WHAT THE EXERCISE ASKS
From the entries below, transcribe exactly the lines between the line holding "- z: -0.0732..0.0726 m" and the line holding "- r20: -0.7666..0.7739", inclusive; skip all other lines.

ENTRIES PROVIDED
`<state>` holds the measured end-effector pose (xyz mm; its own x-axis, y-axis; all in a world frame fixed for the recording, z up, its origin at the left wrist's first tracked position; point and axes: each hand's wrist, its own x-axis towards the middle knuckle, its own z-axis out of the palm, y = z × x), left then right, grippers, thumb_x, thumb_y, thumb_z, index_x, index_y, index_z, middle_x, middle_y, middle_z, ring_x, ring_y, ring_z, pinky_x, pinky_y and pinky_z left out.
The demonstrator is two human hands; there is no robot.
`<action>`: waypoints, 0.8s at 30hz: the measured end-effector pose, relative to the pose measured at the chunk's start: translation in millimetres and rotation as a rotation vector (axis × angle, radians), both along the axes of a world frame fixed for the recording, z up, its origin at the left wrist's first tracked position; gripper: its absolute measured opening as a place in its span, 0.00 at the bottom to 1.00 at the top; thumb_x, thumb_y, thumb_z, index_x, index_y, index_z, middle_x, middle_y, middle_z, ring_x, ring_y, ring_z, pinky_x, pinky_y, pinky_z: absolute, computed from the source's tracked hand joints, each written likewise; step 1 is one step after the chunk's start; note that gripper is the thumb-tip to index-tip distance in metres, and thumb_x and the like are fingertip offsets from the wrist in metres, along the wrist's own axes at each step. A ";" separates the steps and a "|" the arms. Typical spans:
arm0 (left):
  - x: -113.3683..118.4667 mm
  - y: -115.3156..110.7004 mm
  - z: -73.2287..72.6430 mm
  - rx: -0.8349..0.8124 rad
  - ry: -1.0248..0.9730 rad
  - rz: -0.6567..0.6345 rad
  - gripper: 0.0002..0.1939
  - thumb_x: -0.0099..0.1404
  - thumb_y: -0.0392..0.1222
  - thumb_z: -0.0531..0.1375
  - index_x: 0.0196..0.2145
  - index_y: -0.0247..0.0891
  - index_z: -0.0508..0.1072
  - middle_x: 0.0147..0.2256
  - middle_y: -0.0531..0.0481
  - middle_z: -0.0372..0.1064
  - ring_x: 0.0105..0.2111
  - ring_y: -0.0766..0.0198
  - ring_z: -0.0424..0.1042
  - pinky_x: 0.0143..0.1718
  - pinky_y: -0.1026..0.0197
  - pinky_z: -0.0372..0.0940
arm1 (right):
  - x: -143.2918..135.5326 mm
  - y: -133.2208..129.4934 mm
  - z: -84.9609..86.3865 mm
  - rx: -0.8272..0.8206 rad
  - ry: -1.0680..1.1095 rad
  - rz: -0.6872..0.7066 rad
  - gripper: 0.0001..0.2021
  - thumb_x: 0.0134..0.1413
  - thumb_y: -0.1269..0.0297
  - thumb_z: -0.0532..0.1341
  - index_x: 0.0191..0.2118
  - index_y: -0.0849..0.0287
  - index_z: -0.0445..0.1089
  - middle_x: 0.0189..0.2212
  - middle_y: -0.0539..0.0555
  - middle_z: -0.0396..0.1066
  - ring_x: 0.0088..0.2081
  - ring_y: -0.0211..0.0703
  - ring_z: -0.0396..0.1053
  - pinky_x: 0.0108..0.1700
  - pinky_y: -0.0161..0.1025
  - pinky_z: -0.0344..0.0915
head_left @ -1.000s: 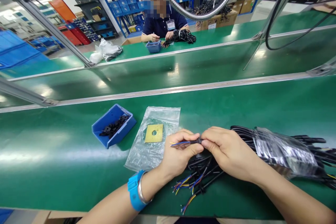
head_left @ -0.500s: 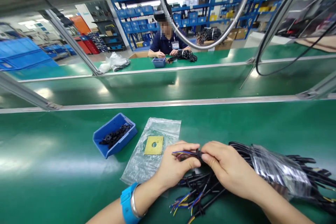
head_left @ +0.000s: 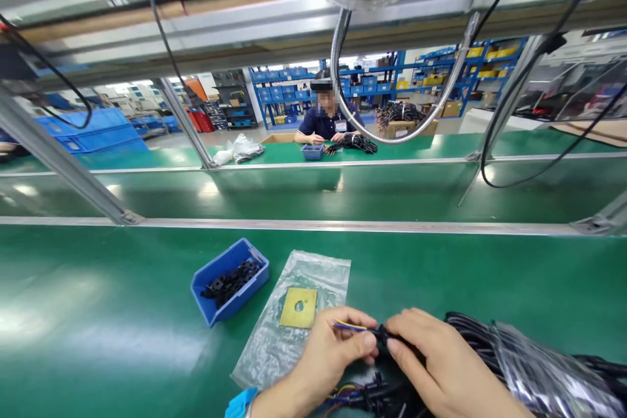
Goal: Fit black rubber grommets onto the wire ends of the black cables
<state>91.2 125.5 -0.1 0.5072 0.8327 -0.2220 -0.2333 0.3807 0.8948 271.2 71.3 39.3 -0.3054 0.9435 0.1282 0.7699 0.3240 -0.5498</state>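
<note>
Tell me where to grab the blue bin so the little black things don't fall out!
I'd hold the blue bin by its two long walls, left hand on one and right hand on the other, coming down from above. Those walls face each other, with bare rims to hold. Keep it level: its top is open and the black pieces lie loose.

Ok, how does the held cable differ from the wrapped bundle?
The held cable is single, pinched by the left hand and right hand; the wrapped bundle has many, lying on the bench. The held cable shows coloured wires; the wrapped bundle, clear plastic. Both are black-sheathed.
</note>
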 end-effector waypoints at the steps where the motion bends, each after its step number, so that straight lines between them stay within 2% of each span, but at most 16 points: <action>1: 1.6 -0.8 -0.7 -0.023 -0.029 0.019 0.19 0.45 0.46 0.73 0.31 0.31 0.75 0.21 0.49 0.72 0.21 0.68 0.71 0.24 0.67 0.65 | 0.2 0.6 -2.0 0.034 -0.017 0.003 0.13 0.66 0.63 0.47 0.34 0.56 0.66 0.29 0.51 0.65 0.32 0.42 0.64 0.36 0.39 0.61; 4: 7.1 -2.5 -2.8 -0.124 -0.125 0.104 0.24 0.42 0.44 0.74 0.35 0.33 0.72 0.21 0.52 0.71 0.21 0.68 0.70 0.22 0.68 0.64 | 1.4 2.0 -7.8 0.115 -0.028 -0.005 0.12 0.65 0.65 0.48 0.35 0.56 0.66 0.29 0.51 0.66 0.32 0.41 0.65 0.36 0.38 0.62; 6: 11.0 -2.8 -6.0 -0.154 -0.146 0.102 0.28 0.40 0.46 0.75 0.38 0.33 0.71 0.22 0.52 0.70 0.20 0.68 0.70 0.20 0.69 0.63 | 1.6 2.4 -10.4 0.122 -0.028 -0.001 0.12 0.65 0.65 0.47 0.34 0.56 0.65 0.29 0.51 0.66 0.32 0.41 0.65 0.36 0.37 0.62; 9: 15.9 -2.7 -12.1 -0.094 -0.105 0.025 0.30 0.41 0.52 0.73 0.36 0.31 0.69 0.19 0.52 0.69 0.16 0.68 0.68 0.16 0.69 0.61 | 0.6 2.2 -12.4 0.103 -0.044 0.011 0.12 0.65 0.66 0.47 0.32 0.56 0.64 0.29 0.51 0.66 0.32 0.41 0.65 0.35 0.37 0.62; 11: 18.0 -3.4 -13.9 -0.045 -0.067 0.028 0.28 0.43 0.54 0.72 0.33 0.31 0.68 0.18 0.52 0.68 0.16 0.69 0.67 0.15 0.70 0.60 | 0.0 1.8 -13.4 0.112 -0.058 0.011 0.13 0.65 0.67 0.47 0.31 0.56 0.64 0.28 0.51 0.65 0.32 0.41 0.64 0.34 0.37 0.61; 15: 18.8 -7.2 -8.2 0.002 -0.005 0.072 0.24 0.45 0.50 0.72 0.31 0.32 0.68 0.18 0.53 0.68 0.18 0.70 0.67 0.19 0.69 0.62 | 0.3 1.6 -17.3 0.163 -0.069 0.017 0.14 0.65 0.68 0.46 0.30 0.56 0.62 0.27 0.50 0.64 0.31 0.41 0.63 0.33 0.37 0.59; 18: 17.3 -9.9 -3.5 0.047 -0.021 0.087 0.21 0.43 0.44 0.74 0.30 0.32 0.71 0.23 0.52 0.71 0.22 0.72 0.68 0.26 0.69 0.63 | 1.2 2.2 -19.5 0.188 -0.077 0.024 0.14 0.65 0.69 0.45 0.28 0.57 0.60 0.26 0.50 0.63 0.29 0.41 0.61 0.32 0.37 0.57; 21: 14.4 -10.6 -3.0 0.166 -0.042 0.109 0.17 0.44 0.41 0.74 0.30 0.34 0.74 0.27 0.52 0.72 0.26 0.71 0.69 0.30 0.69 0.63 | 1.5 3.0 -17.6 0.165 -0.061 0.036 0.14 0.65 0.69 0.46 0.27 0.57 0.59 0.25 0.50 0.63 0.28 0.40 0.60 0.31 0.37 0.56; 24: 10.5 -9.5 -2.8 0.514 0.046 0.133 0.12 0.47 0.39 0.72 0.31 0.36 0.77 0.28 0.50 0.72 0.29 0.67 0.70 0.33 0.66 0.64 | 1.7 2.8 -13.5 0.088 -0.016 0.047 0.15 0.65 0.68 0.46 0.26 0.58 0.59 0.24 0.50 0.63 0.28 0.40 0.60 0.32 0.37 0.56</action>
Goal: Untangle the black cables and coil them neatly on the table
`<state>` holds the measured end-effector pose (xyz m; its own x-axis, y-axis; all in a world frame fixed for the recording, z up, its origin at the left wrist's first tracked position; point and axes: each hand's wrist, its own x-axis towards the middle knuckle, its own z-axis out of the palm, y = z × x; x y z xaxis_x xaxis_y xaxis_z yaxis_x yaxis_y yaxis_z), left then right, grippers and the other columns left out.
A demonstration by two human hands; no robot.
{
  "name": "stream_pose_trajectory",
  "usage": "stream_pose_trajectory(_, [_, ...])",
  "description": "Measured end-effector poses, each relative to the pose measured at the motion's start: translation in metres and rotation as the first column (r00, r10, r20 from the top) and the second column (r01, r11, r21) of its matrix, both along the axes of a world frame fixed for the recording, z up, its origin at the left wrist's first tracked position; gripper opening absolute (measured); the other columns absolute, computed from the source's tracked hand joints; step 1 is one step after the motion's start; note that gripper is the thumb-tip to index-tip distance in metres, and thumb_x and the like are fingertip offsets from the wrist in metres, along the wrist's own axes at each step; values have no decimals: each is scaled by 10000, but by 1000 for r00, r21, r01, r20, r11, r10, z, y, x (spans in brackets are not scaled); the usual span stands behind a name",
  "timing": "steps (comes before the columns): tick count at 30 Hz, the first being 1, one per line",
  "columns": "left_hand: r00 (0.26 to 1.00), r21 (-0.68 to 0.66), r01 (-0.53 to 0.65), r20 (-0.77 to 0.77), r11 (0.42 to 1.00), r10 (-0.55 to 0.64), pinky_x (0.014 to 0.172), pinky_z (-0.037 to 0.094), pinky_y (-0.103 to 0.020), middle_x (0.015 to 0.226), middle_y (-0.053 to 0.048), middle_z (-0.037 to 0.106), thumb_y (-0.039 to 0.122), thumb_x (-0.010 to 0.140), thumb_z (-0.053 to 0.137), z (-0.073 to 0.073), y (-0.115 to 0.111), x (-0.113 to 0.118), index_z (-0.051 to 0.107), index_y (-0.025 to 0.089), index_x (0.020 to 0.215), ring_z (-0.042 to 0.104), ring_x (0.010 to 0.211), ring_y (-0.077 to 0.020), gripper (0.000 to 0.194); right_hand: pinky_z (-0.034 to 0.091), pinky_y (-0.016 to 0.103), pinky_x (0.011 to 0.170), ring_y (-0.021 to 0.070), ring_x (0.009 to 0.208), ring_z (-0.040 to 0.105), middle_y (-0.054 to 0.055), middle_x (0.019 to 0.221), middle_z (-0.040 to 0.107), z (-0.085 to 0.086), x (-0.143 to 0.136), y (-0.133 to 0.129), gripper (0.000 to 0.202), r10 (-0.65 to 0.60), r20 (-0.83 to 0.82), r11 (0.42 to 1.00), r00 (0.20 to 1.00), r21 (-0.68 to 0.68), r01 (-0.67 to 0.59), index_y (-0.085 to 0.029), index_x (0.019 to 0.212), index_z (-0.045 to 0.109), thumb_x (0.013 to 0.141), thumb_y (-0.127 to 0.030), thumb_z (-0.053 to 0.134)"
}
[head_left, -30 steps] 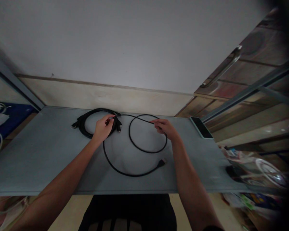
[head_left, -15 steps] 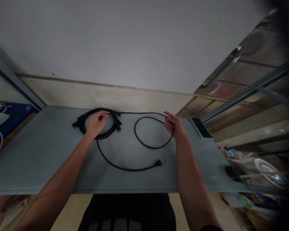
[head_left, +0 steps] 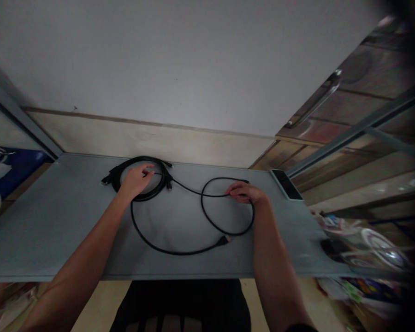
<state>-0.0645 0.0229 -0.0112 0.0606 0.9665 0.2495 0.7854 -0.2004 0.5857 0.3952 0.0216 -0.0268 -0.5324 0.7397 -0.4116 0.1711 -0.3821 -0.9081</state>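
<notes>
At eleven o'clock, over the coil (head_left: 116, 179), my left hand (head_left: 135, 180) pinched the black cable (head_left: 187, 187); at one, my right hand (head_left: 246, 192) pinched it too, seemingly to control its springy loop.

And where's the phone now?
In the head view, the phone lies near the back edge of the grey table, to the right of the right hand.
</notes>
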Motion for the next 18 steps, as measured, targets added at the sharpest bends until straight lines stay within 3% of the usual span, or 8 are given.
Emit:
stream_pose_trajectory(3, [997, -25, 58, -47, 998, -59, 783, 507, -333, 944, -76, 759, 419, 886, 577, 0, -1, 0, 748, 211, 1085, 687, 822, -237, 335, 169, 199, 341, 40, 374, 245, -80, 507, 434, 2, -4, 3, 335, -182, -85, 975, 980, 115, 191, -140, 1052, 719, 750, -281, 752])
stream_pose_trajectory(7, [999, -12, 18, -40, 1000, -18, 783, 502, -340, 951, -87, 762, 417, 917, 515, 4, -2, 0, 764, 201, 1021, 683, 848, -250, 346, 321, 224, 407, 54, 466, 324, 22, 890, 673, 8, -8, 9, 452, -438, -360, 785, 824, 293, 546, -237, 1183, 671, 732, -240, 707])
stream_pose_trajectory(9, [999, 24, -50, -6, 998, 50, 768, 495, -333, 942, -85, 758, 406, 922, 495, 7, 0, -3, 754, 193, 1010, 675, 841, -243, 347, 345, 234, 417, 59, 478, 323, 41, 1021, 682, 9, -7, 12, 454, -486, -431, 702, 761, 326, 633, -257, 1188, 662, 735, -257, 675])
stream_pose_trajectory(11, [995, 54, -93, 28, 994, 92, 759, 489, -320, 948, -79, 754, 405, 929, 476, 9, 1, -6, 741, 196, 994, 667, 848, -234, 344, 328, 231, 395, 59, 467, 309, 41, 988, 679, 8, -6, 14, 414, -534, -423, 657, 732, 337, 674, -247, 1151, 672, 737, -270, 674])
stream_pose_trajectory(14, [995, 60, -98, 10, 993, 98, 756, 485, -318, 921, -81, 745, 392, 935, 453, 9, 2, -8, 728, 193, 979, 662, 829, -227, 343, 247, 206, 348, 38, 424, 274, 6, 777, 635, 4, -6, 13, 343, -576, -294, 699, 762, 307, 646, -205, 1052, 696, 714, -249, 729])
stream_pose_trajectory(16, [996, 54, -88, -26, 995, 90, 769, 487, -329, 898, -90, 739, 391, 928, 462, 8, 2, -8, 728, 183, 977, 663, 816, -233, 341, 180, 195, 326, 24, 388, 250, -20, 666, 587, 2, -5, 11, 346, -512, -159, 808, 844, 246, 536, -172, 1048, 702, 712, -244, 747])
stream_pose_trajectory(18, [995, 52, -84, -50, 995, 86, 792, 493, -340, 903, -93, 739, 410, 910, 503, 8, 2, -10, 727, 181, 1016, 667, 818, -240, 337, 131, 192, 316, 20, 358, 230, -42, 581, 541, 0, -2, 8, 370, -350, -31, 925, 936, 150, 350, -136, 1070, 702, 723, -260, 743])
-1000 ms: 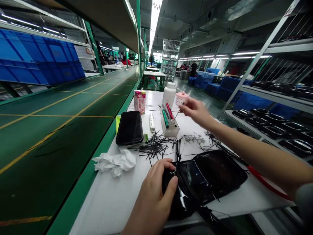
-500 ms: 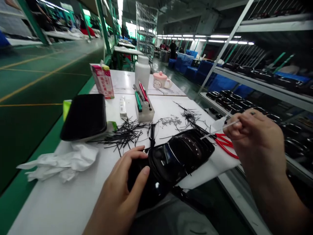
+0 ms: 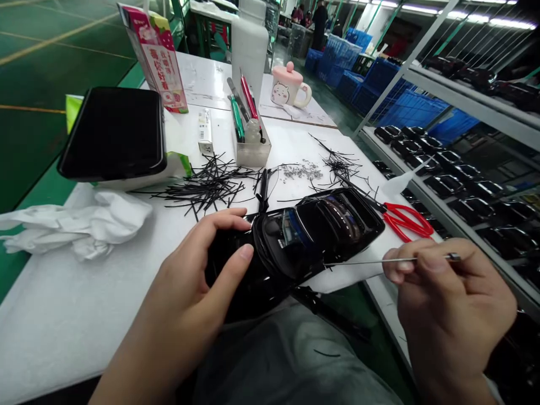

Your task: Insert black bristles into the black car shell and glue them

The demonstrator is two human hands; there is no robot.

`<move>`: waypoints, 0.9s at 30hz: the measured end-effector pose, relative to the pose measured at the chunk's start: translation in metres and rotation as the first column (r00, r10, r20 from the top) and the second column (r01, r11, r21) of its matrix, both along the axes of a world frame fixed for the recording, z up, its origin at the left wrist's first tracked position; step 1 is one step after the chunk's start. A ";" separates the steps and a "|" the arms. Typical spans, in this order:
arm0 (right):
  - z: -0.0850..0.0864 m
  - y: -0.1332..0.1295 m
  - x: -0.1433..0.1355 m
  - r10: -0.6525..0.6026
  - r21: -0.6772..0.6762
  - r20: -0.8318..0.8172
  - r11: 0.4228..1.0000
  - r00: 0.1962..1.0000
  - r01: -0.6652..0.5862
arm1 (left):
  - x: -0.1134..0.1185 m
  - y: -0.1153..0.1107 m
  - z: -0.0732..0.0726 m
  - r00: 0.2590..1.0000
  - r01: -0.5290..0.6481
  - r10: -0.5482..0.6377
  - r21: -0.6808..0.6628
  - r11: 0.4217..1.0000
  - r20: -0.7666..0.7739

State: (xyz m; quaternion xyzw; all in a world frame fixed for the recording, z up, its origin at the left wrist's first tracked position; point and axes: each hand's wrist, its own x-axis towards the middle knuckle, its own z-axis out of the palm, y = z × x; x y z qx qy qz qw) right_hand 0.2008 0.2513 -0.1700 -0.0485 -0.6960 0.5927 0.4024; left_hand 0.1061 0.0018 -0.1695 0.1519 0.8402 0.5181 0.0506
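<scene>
Head: car (image 3: 314, 228) diagonal, nose lower-left

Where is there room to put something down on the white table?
There's a big bare patch of table nearer than the crumpled tissue, left of the left hand; a smaller one between the mug and grey bits. It's crowded beyond the black model car, with black strips.
</scene>
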 end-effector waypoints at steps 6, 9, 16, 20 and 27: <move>-0.006 -0.007 -0.001 -0.014 0.105 -0.011 0.994 1.000 0.015 | 0.000 0.001 -0.002 1.000 0.007 -0.007 0.019 1.000 -0.003; -0.008 -0.007 -0.002 -0.021 0.133 -0.005 0.991 1.000 0.022 | 0.001 0.000 -0.003 1.000 0.013 -0.013 0.025 1.000 -0.010; -0.007 -0.004 0.002 -0.037 0.167 -0.032 0.985 0.999 0.042 | 0.003 0.001 -0.001 1.000 0.021 -0.020 0.027 0.999 -0.024; -0.005 -0.006 0.002 -0.031 0.158 -0.046 0.987 0.998 0.038 | 0.004 0.001 0.000 0.999 0.023 -0.022 0.042 0.999 -0.029; -0.006 -0.009 0.002 -0.058 0.157 -0.044 0.985 0.997 0.064 | 0.004 0.002 0.000 0.999 0.022 -0.020 0.054 0.998 -0.034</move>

REPLY TO THE EXERCISE
  - z: -0.0732..0.0726 m
  - r00: 0.2590..1.0000
  - r01: -0.5290..0.6481
  - r10: -0.5482..0.6377
  - r21: -0.6808..0.6628
  - r11: 0.4217..1.0000
  - r20: -0.7666..0.7739

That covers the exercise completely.